2. The Consumption Goal. College also provides enjoyment and satisfaction to students — they "consume" college the way they might consume ice cream cones, concerts, or sporting events. There are two different forms of consumption. First, the material taught in college can be fascinating and enjoyable. I read King Lear in college and a lot of French plays (e.g., Tartuffe) and generally enjoyed them. The intellectual satisfaction from college learning provides a context for understanding and enjoying books and plays, and so on, even decades after attending school.

On another level, college provides students with new friends and new life experiences. Students drink a lot in college and experiment with sex and sometimes drugs. College "consumption" can be intellectual and uplifting, but it also can be rather hedonistic and crass. But in both cases, college provides enjoyment for its participants.

3. The Research Goal. Universities are the single most important institution in modern society for expansion of the frontiers of knowledge through research. While nonuniversity institutions, especially private corporations, are more important in applying principles that develop from basic research to commercial use, universities perform a large portion of the basic research from which practical applications evolve. The importance of the research goal varies enormously between institutions: It is nearly nonexistent at many community colleges or for-profit institutions, while it is the dominant reason some institutions exist (e.g., Rockefeller University in New York). Some universities have large semiautonomous research centers with virtually no student involvement, such as the Hoover Institution at Stanford.
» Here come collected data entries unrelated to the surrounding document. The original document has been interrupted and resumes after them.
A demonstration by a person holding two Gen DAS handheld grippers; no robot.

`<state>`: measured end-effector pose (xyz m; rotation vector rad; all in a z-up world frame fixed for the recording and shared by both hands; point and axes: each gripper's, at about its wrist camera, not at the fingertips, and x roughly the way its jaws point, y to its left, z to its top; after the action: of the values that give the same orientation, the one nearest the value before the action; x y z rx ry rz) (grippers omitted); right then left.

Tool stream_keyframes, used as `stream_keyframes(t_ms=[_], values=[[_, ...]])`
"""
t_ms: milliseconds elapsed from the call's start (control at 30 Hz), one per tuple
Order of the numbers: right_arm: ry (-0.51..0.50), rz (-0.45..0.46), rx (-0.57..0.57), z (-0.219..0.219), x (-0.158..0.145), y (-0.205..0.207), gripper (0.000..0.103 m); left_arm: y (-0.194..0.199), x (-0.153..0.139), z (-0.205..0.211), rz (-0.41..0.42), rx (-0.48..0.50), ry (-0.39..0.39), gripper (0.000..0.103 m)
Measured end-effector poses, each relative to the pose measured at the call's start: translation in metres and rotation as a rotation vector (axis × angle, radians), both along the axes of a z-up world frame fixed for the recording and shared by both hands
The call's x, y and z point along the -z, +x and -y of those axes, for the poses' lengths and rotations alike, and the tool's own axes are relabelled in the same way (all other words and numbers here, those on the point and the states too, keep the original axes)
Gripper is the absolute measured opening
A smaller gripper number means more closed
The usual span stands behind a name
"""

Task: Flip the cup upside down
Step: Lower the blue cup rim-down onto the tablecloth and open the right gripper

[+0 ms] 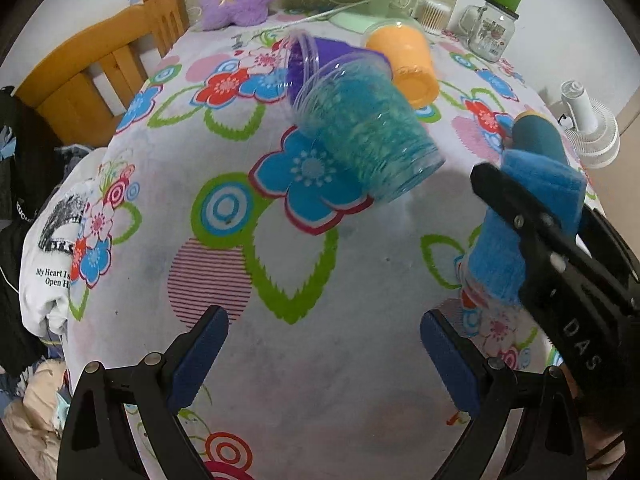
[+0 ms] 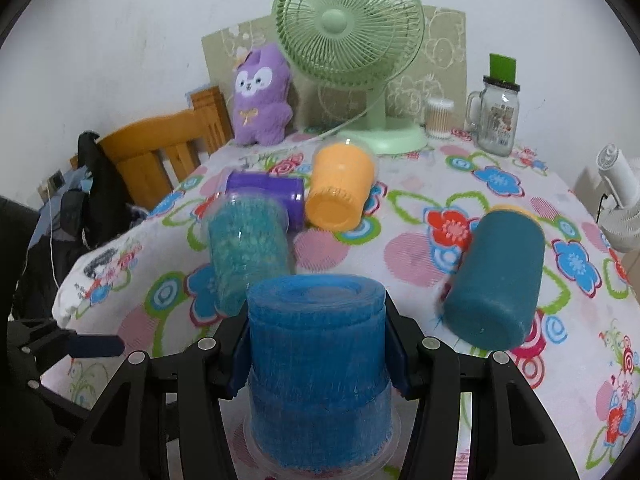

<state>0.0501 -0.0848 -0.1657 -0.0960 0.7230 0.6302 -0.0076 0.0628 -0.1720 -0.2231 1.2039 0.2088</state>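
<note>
My right gripper (image 2: 318, 354) is shut on a bright blue felt-lined clear cup (image 2: 318, 364), which stands upside down with its rim on the flowered tablecloth (image 2: 420, 220). The same cup (image 1: 520, 232) shows in the left wrist view between the right gripper's black fingers (image 1: 516, 216). My left gripper (image 1: 324, 344) is open and empty above the cloth. A teal-speckled cup (image 1: 364, 132) lies on its side, with a purple cup (image 1: 320, 56) and an orange cup (image 1: 404, 60) behind it. A dark teal cup (image 2: 496, 276) lies tilted at the right.
A green desk fan (image 2: 352, 56), a purple plush toy (image 2: 262, 96), a cotton swab box (image 2: 438, 118) and a glass jar mug (image 2: 496, 120) stand along the table's back. A wooden chair (image 2: 160, 160) is at the left, a small white fan (image 2: 618, 200) at the right.
</note>
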Motion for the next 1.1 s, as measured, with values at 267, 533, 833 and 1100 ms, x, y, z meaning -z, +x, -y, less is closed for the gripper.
stream_keyframes(t_ms=[267,533,833,1100], values=[[-0.047,-0.034,-0.005,0.004,0.003,-0.013,0.058,-0.007,0.009,-0.009,-0.038,-0.013,-0.032,0.098],[-0.099,-0.097,0.001,-0.001,0.005,-0.017,0.059,-0.013,0.008,-0.004,-0.095,0.008,-0.040,0.098],[-0.065,-0.317,0.039,0.009,0.007,-0.010,0.095,-0.018,-0.002,-0.002,-0.139,0.021,-0.020,0.098],[-0.090,-0.325,0.049,0.023,-0.020,-0.020,0.095,-0.021,-0.022,0.004,-0.146,0.022,-0.024,0.098]])
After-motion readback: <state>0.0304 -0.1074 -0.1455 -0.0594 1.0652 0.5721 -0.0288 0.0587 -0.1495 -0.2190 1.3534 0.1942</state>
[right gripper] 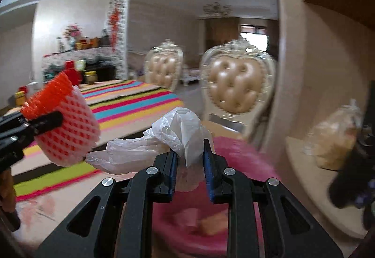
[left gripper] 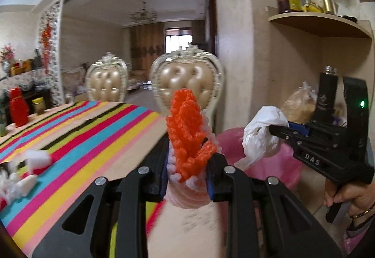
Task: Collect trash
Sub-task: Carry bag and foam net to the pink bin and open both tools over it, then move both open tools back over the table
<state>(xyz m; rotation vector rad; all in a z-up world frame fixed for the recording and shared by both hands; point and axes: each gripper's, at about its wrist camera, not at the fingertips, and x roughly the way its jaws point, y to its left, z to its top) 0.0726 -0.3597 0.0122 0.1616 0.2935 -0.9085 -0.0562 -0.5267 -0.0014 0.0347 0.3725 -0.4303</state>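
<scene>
1. While swinging off the striped desk (left gripper: 77, 131) toward the pink-lined bin (right gripper: 236, 159), carrying one piece of trash per tool.
2. Left tool (left gripper: 187, 173): clamping the orange-and-white foam fruit net (left gripper: 187, 138) low at its base, leaving most of it sticking up above the pads, likely for a clean drop.
3. Right tool (right gripper: 188, 164): pinching the crumpled white plastic bag (right gripper: 178, 133) at one fold, rest billowing up and trailing left; hovering over the bin mouth, probably releasing first.
4. Holding both tools side by side, net just beside the bag, apart; probably meaning one trip for two items.
5. Still needing collection: white scraps (left gripper: 35, 159) lying on the desk's near-left edge.
6. Blurring too much inside the bin to identify contents; something pale and orange-ish lying at the bottom.
</scene>
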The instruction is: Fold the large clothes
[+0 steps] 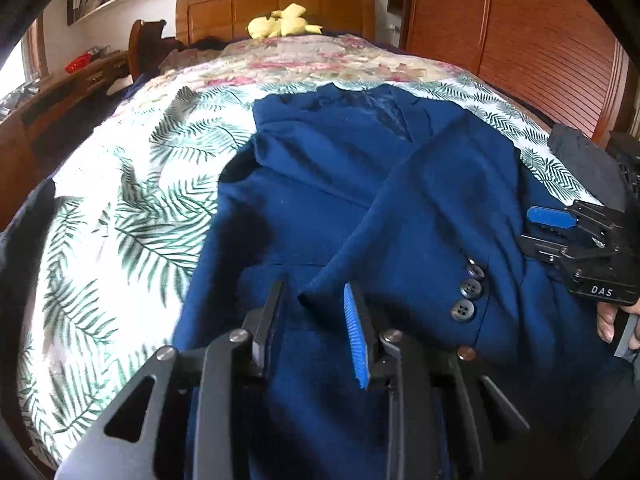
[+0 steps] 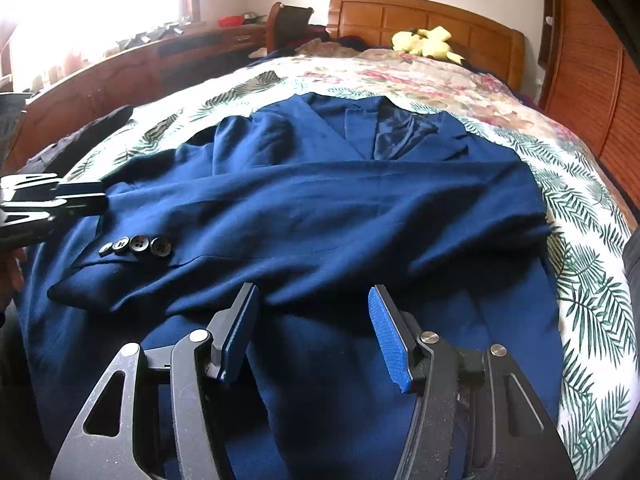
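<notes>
A wooden-framed bed (image 2: 424, 12) with leaf-print bedspread is carrying a navy blue suit jacket (image 2: 320, 208) lying near its foot edge, and a yellow plush toy (image 2: 426, 42) sitting by its headboard.

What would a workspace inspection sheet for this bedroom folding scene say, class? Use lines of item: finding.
Surface: bed with leaf-print cover.
Job's things: blue jacket lying front up, one sleeve folded across the chest, cuff buttons showing.
Clutter: yellow plush toy by the headboard; dark garment at the bed edge.
Grippers: left gripper open over the jacket, nothing between its pads; right gripper open, empty.
Cables: nothing seen.
Surroundings: wooden headboard, louvred wardrobe, bright window.
</notes>
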Motion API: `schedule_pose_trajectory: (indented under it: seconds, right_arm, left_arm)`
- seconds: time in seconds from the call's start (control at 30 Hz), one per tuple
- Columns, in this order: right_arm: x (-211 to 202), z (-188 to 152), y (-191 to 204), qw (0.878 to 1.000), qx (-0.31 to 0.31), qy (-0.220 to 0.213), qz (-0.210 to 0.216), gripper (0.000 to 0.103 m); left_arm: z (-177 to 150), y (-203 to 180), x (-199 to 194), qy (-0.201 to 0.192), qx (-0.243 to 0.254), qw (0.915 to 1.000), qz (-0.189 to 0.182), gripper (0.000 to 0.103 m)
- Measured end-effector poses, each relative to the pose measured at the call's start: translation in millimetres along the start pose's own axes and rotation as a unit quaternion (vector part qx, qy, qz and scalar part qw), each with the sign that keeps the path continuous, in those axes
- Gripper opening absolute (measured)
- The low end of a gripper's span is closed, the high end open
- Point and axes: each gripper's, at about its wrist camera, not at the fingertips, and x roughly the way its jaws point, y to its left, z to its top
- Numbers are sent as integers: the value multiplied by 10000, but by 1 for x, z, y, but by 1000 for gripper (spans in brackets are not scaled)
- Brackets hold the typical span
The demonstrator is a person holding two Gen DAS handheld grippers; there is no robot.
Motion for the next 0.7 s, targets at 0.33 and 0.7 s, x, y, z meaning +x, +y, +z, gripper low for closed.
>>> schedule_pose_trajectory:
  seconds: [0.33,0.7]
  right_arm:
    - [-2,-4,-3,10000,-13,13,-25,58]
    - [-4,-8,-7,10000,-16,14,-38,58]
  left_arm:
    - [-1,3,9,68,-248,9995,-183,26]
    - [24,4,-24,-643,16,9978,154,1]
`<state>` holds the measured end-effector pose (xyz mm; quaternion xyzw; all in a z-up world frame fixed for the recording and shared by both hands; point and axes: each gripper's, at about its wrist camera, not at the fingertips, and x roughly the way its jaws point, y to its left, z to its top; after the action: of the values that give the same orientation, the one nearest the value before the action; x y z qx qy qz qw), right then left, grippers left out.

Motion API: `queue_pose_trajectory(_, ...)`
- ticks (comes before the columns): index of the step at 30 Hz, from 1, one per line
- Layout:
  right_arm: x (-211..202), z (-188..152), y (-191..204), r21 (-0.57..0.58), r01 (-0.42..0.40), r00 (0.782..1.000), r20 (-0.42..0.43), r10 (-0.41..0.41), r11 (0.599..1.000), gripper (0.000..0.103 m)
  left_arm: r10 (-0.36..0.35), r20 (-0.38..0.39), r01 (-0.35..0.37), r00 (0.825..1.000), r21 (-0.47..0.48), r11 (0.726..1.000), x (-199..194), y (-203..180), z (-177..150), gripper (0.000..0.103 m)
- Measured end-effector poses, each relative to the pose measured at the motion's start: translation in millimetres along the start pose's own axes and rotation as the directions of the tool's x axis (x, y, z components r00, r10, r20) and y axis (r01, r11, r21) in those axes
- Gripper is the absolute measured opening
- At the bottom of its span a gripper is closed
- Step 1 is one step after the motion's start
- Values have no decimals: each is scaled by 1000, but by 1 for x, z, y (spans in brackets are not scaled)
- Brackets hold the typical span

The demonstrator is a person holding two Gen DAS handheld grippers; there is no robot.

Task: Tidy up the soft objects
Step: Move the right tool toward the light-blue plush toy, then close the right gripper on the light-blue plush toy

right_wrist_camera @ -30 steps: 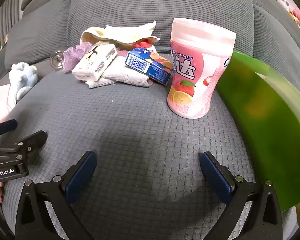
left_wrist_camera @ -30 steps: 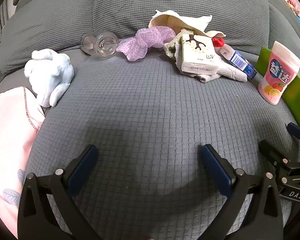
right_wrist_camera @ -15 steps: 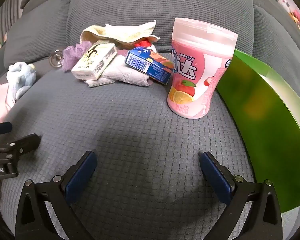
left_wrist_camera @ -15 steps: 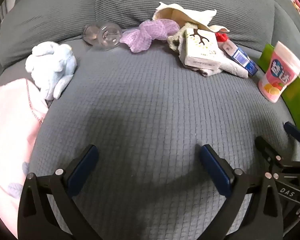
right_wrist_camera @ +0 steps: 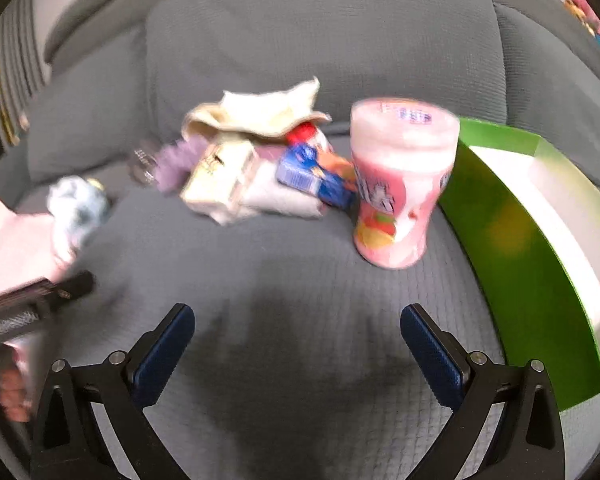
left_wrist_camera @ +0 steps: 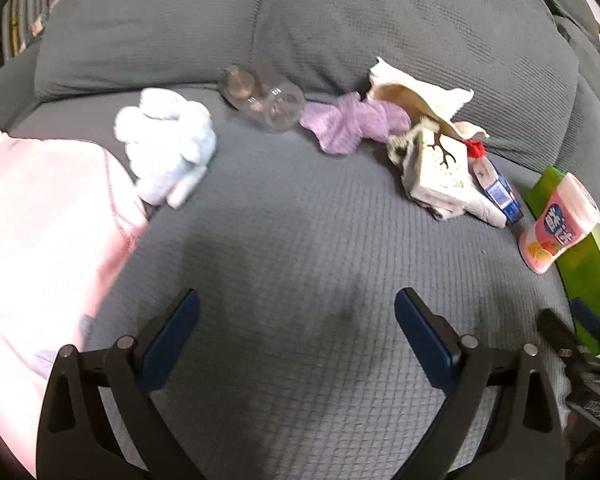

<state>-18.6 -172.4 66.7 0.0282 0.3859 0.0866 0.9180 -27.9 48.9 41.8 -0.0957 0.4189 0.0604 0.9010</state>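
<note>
On the grey sofa seat [left_wrist_camera: 292,240] lie a pale blue plush toy [left_wrist_camera: 168,148], a purple cloth [left_wrist_camera: 352,124], a cream cloth [left_wrist_camera: 420,92] and a white knitted cloth [left_wrist_camera: 472,208] under small boxes. My left gripper [left_wrist_camera: 296,332] is open and empty, held over the bare seat well in front of them. My right gripper [right_wrist_camera: 298,340] is open and empty in front of the pink canister [right_wrist_camera: 400,184]. The plush toy [right_wrist_camera: 76,204] and the cream cloth [right_wrist_camera: 260,108] show blurred in the right wrist view.
A pink fabric [left_wrist_camera: 32,248] covers the seat's left side. A clear glass jar [left_wrist_camera: 264,100] lies at the back. A cream carton [left_wrist_camera: 440,164], a blue box [left_wrist_camera: 500,192], the pink canister [left_wrist_camera: 556,228] and a green tray [right_wrist_camera: 540,248] stand to the right.
Both grippers have pulled back and risen, so the objects look smaller and farther. The left view has swung left, showing more pink fabric. Both stay open.
</note>
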Motion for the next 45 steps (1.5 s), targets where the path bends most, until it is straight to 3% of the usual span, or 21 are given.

4. The Egalitarian/Equality Goal. Universities are viewed by many as a means of promoting income mobility and a society that is more a meritocracy than aristocracy. College is a path toward the American Dream. A quintessentially American perspective is that anyone, no matter how poor or disadvantaged he or she is at birth, should have a good chance at succeeding financially as well as socially. In a modern industrialized society, it is argued that education is the key to economic and social advancement.

5. The Virtues/Morality Goal. From the very beginning, colleges and universities were considered important bulwarks of religion and morality, with a major role in inculcating virtue in the leaders of society and through them, to others as well. Universities were viewed as civilizing influences that promoted moral absolutes, the difference between right and wrong, and the rule of law. In a majority of the nine colonial colleges existing at the time of the American Revolution, at least 30 percent of their recent graduates entered the ministry. Even to this day, a significant number of colleges and universities have a formal religious affiliation, in many cases rather nominal, but in others quite strong and meaningful.

6. The Citizenship Goal. Universities are sometimes viewed as agents for promoting common goals of peoples, of providing the glue that binds them together as a nation. At universities, students learn of their common heritage and learn about the evolution of the civic institutions that govern them. In some universities, students receive simultaneous training to become military officers. Many of the people who will lead society in future generations are trained at universities — the political leaders, the judges, the business leaders, the leading artists and performers.

The importance of these goals varies enormously between institutions and between individual students and faculty that make up university communities. Notre Dame and Brigham Young universities, for example, believe the strengthening of morality and virtue are important components of a university education, albeit their approaches to promoting it are different. Johns Hopkins is much more researchoriented than nearby Towson State University. The goal of providing equal access to the poor and disadvantaged is an integral part of the mission at some urban universities, at historically black colleges and universities (HBCUs) and even some rural colleges (Berea College in Kentucky is an outstanding example). Some schools cater to affluent students who want particularly to enjoy their college years — High Point University in North Carolina is a good example.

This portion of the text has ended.